### Information
__________________________________________________
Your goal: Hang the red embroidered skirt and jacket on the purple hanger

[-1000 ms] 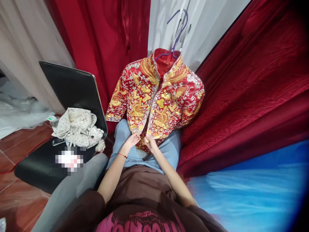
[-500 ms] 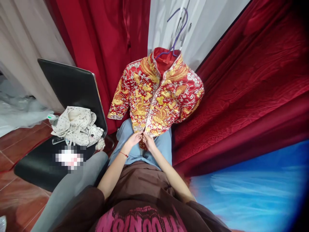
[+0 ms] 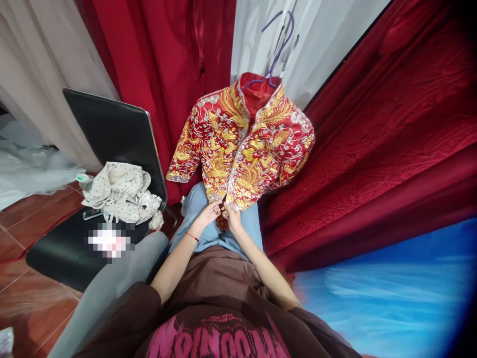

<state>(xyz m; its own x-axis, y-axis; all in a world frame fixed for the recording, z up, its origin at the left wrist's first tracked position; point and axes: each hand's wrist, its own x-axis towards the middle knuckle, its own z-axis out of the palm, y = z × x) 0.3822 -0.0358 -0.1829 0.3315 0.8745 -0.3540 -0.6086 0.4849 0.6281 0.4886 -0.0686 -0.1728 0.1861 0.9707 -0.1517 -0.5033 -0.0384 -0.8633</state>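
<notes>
A red jacket (image 3: 248, 146) with gold and silver embroidery hangs on a purple hanger (image 3: 278, 52), its lower part resting against my knees. Its stand collar is open at the neck, and the front edges run down to the hem. My left hand (image 3: 210, 214) pinches the hem at the bottom of one front edge. Close beside it, my right hand (image 3: 231, 217) grips the bottom corner of the other front edge. The fingertips of both hands nearly meet, and the small parts between them are too fine to make out.
On my left stands a black chair (image 3: 115, 132) with a white spotted cloth bag (image 3: 121, 191) and a phone (image 3: 92, 214) on its seat. Red curtains (image 3: 372, 149) hang on the right and behind. Blue tulle (image 3: 372, 288) lies at lower right, white tulle (image 3: 33, 169) at far left.
The view has shifted slightly. Both hands stay at the jacket's hem, with the right fingers turned a little and more over the fabric. The jacket hangs as before.
</notes>
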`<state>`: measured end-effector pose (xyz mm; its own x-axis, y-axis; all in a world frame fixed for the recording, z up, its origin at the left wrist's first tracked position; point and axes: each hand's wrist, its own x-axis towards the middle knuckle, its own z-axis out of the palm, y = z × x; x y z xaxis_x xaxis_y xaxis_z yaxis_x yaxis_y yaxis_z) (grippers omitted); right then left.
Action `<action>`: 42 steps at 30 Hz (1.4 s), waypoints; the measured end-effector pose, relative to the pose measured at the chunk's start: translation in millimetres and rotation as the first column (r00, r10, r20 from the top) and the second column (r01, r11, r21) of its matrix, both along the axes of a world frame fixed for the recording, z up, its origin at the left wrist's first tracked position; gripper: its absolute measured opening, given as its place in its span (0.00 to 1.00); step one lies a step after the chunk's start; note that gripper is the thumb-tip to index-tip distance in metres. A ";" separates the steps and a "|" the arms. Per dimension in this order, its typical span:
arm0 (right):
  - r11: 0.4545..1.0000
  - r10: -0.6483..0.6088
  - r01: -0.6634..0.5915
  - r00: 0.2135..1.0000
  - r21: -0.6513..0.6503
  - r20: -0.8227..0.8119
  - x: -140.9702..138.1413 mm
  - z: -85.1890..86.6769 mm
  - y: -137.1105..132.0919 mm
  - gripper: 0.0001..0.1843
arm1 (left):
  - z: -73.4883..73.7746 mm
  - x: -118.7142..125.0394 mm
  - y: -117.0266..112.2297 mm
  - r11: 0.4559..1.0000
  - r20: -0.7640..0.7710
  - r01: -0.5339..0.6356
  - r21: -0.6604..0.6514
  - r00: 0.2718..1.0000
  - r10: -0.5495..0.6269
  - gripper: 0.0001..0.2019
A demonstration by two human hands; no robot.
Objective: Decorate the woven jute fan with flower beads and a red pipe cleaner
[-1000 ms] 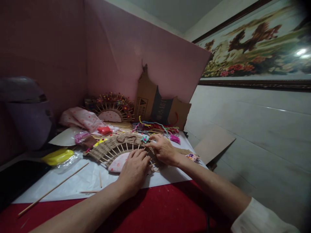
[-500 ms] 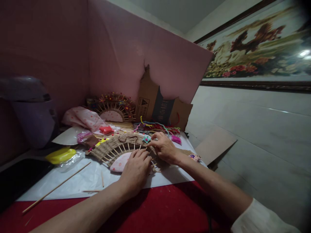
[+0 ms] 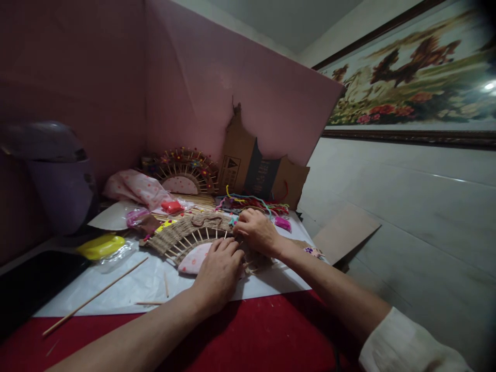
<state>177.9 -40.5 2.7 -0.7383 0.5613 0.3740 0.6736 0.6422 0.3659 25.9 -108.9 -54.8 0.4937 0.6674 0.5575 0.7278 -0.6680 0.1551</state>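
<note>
A fan-shaped craft piece (image 3: 170, 243) lies on the white sheet, with a band of woven brown twine, thin wooden spokes and a pale pink dotted half-round centre (image 3: 192, 259). Across that centre and the lower spokes rests my left hand (image 3: 221, 266), its fingers stretched out and lightly bent. My right hand (image 3: 258, 232) is over the woven band, fingers curled down and close together. Just left of its fingertips shows part of a teal flower-like piece (image 3: 233, 221); the rest is covered. Whatever the right fingertips pinch is hidden. A wavy brown cord (image 3: 207, 221) sits on the band.
Another decorated fan (image 3: 180, 184) leans at the back beside torn cardboard (image 3: 236, 155). Colourful fuzzy stems (image 3: 267, 204) lie in front of it. Yellow clay (image 3: 101, 247), a purple bin (image 3: 62, 191) and a dark flat panel (image 3: 39, 279) are left; a long stick (image 3: 95, 296) lies nearer me.
My right hand has turned and moved slightly left, its fingers curling down over most of the teal piece. The left hand stays on the fan. The whole view has shifted a little.
</note>
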 end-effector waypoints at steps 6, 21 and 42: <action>0.999 -0.010 0.006 0.997 0.054 0.074 -1.7 -1.3 3.0 0.07 | -0.3 -0.3 -0.6 1.000 0.007 0.006 0.013 1.000 -0.006 0.07; 0.999 0.007 -0.009 0.999 0.052 0.038 -1.9 -3.0 -0.6 0.06 | 0.1 -0.2 -0.6 1.000 0.016 0.009 0.009 1.000 -0.009 0.06; 0.999 -0.027 0.026 0.999 -0.025 -0.023 7.9 0.2 -8.8 0.05 | -0.3 -0.2 0.1 1.000 -0.004 0.008 0.014 1.000 -0.008 0.08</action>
<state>185.9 -49.4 2.9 -0.7144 0.5895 0.3770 0.6985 0.6327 0.3344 25.7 -108.8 -55.1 0.5012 0.6554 0.5650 0.7232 -0.6758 0.1424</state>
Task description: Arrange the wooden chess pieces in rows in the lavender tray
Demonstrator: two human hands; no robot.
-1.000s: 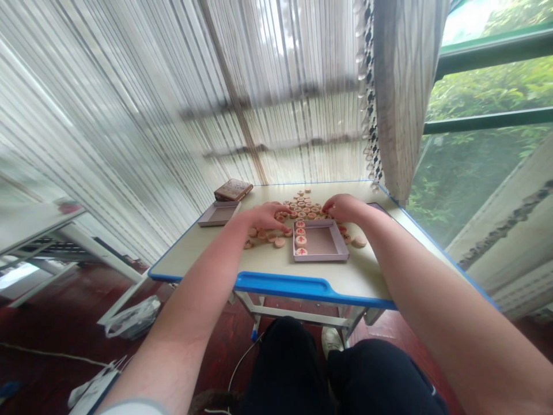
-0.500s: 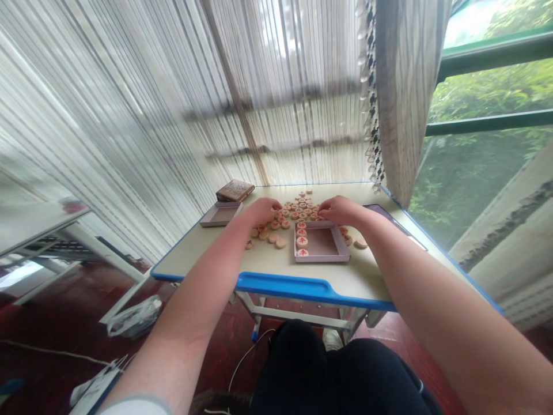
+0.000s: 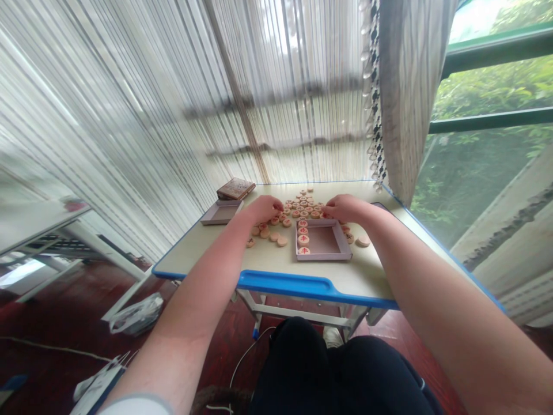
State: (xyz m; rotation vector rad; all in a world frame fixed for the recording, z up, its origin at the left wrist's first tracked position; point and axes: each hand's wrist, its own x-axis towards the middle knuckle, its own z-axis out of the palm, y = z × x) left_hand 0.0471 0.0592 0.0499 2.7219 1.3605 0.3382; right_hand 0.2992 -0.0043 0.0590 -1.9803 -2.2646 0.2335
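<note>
Many round wooden xiangqi pieces (image 3: 303,204) lie in a loose heap at the middle of the desk, several showing red characters. My left hand (image 3: 265,208) is at the heap's left side, fingers curled down among the pieces. At its right side my right hand (image 3: 344,208) has its fingers bent together, close to the outer pieces. What either hand grips is too small to make out. Between my forearms sits a shallow open box (image 3: 323,257). A column of red-marked pieces (image 3: 303,240) lines its left wall.
An empty-looking shallow tray (image 3: 216,220) and a brown patterned box (image 3: 235,188) are at the back left. A dark flat object (image 3: 382,206) lies partly behind my right arm. Loose pieces (image 3: 281,241) lie left of the open box. A blue desk edge (image 3: 287,281) faces me.
My right hand has shifted slightly right, and its fingertips have drawn a little away from the heap. The left hand stays almost in place. The column of pieces in the box looks the same.
</note>
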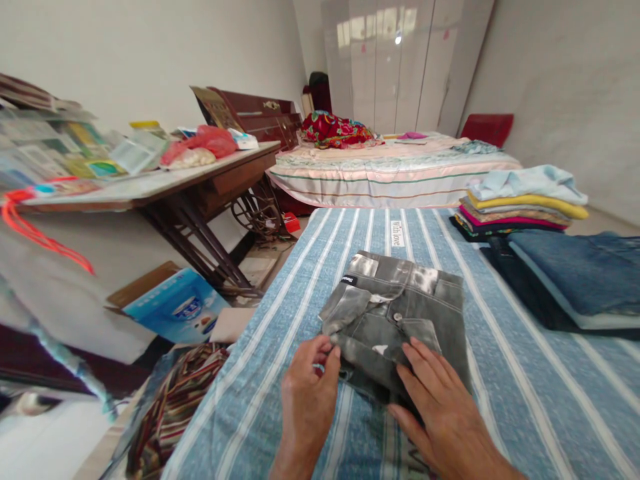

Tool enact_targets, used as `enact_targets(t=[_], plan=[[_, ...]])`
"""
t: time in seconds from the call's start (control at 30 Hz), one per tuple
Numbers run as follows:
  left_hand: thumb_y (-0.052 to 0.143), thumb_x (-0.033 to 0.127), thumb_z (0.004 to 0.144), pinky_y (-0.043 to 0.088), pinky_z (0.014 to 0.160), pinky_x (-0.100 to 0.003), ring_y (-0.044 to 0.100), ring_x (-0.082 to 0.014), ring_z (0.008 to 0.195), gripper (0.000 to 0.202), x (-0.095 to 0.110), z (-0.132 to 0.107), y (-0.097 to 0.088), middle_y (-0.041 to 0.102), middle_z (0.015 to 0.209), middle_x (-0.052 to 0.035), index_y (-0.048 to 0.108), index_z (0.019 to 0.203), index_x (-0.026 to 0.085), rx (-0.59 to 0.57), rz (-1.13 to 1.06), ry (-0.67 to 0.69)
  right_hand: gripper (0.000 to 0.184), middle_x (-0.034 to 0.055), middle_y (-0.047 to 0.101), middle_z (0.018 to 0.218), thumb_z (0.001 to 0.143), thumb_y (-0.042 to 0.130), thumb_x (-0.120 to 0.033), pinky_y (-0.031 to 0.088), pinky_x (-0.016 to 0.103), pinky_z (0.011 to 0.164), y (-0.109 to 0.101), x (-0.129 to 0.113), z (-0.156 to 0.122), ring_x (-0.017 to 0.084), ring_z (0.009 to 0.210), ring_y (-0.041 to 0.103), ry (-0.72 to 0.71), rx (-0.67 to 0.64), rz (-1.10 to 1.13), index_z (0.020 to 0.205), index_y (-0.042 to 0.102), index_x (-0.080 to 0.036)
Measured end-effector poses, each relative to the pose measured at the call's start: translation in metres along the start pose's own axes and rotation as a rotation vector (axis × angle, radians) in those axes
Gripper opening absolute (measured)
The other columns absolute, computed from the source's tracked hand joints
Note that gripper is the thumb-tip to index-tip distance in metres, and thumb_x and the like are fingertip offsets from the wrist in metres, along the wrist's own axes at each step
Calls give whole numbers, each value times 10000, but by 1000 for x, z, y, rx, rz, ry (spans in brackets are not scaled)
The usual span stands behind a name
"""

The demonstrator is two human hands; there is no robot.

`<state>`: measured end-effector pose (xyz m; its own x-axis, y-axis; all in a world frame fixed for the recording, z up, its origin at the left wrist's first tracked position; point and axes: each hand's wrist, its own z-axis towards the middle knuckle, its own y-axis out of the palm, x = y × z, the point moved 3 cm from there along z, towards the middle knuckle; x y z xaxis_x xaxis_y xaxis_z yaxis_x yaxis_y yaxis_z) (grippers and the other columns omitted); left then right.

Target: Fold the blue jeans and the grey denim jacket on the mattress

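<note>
Garment (390,327) is seemingly being straightened, left hand (311,387) pinching its edge, right hand (443,393) resting spread on it. Next is likely calling for smoothing.

From the grey garment (385,327), we find free passage over the striped sheet (287,313) at 10 and 12 o'clock. Between 1 and 2, the clothes pile (520,207) blocks us; near 3, the jeans stack (585,273).

red bag (220,139) on table (145,189) | wheel (251,213) beneath table | wardrobe (385,73) behind far bed (370,177)
</note>
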<state>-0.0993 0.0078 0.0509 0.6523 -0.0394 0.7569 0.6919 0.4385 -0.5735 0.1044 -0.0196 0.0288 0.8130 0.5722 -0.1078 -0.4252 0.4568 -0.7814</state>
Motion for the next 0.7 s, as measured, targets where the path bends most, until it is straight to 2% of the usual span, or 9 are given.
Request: enact_targets(t=[0.1, 0.17, 0.23, 0.3, 0.4, 0.57, 0.7], plan=[[519, 289, 849, 528, 597, -261, 634, -148, 676, 164, 3, -6, 0, 653, 796, -20, 618, 934, 190, -15, 23, 113, 303, 164, 612, 1195, 850, 521, -321, 402, 477, 973, 13, -8, 11, 305, 1166, 511, 117, 1, -64, 992, 674, -102], [503, 241, 864, 533, 656, -274, 634, -151, 728, 156, 8, -7, -2, 652, 863, -36, 611, 964, 187, -14, 82, 265, 285, 170, 637, 1148, 843, 522, -286, 387, 474, 977, 20, -10, 15, 306, 1126, 535, 154, -18, -98, 964, 685, -85], [483, 186, 871, 524, 780, -308, 625, -174, 875, 180, 15, -6, -2, 644, 987, -65, 597, 1010, 182, -40, 148, 449, 263, 171, 654, 1104, 837, 516, -242, 376, 470, 985, 24, -11, 16, 306, 1110, 541, 133, -23, -127, 943, 691, -76], [469, 133, 860, 484, 890, -347, 575, -205, 1033, 222, 24, -4, -1, 617, 1122, -81, 587, 1042, 181, -141, 225, 609, 247, 166, 665, 1059, 836, 500, -200, 363, 478, 997, 24, -11, 16, 308, 1102, 539, 90, -11, -145, 920, 695, -74], [493, 101, 823, 453, 910, -404, 513, -251, 1124, 259, 33, 3, 3, 588, 1223, -72, 588, 1048, 189, -328, 393, 719, 240, 149, 670, 1002, 843, 469, -152, 352, 490, 1010, 23, -8, 17, 300, 1074, 547, 47, 3, -147, 884, 695, -84], [524, 121, 816, 416, 848, -446, 558, -252, 1000, 182, 36, 20, 11, 636, 1123, -65, 603, 966, 190, -449, 594, 761, 279, 129, 658, 948, 867, 401, -107, 354, 500, 1017, 23, -3, 17, 280, 1042, 556, 5, 22, -119, 876, 679, -87], [510, 92, 810, 360, 902, -480, 558, -225, 885, 132, 32, 28, 21, 642, 903, -51, 599, 854, 180, -515, 646, 865, 325, 125, 652, 901, 900, 352, -110, 358, 517, 1015, 21, -2, 16, 275, 1021, 562, -22, 67, -77, 880, 674, -69]])
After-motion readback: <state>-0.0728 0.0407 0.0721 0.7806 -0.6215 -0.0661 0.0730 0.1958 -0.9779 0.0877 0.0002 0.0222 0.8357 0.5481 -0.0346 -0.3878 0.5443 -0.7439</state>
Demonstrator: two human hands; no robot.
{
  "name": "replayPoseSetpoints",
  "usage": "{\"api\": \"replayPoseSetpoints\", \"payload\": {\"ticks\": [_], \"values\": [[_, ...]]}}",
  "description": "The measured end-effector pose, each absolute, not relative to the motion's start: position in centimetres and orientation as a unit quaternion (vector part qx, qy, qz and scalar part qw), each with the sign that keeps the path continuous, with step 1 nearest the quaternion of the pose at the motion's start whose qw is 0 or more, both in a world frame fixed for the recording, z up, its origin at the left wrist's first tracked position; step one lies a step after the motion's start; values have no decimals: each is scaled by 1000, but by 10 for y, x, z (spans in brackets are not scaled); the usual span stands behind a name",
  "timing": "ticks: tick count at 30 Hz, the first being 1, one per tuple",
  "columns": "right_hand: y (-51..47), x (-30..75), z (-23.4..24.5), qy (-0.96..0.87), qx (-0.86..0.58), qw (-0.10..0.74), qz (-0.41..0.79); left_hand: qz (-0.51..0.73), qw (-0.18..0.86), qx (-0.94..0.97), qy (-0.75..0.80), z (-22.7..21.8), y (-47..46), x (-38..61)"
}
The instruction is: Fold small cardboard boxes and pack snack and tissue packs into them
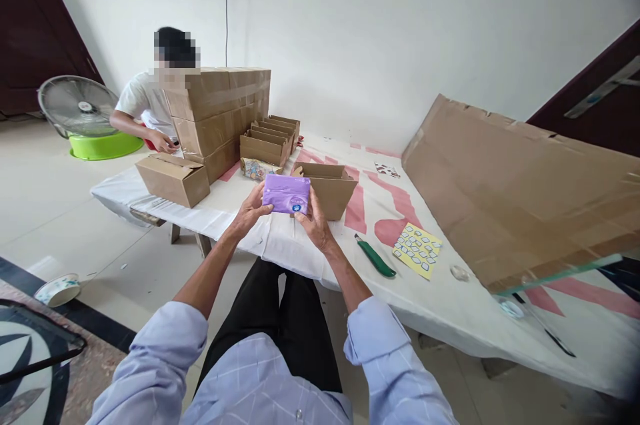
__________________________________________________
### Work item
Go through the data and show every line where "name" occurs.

### Answer to this exercise
The usual span stands behind a name
  "name": "replayPoseSetpoints",
  "description": "The measured end-effector pose, each absolute, not relative to the motion's start: position in centimetres and orientation as a unit quaternion (vector part qx, qy, qz and scalar part qw), each with the sign that keeps the path continuous, with step 1 nearest the quaternion of the pose at the motion's start whose qw is 0 or more, both in a world frame fixed for the recording, z up, its origin at the left wrist's first tracked position; step one lies a step after the motion's start; values have no decimals: each is scaled by 1000, but by 10 for y, x, z (spans in brackets are not scaled); the usual span stands behind a name",

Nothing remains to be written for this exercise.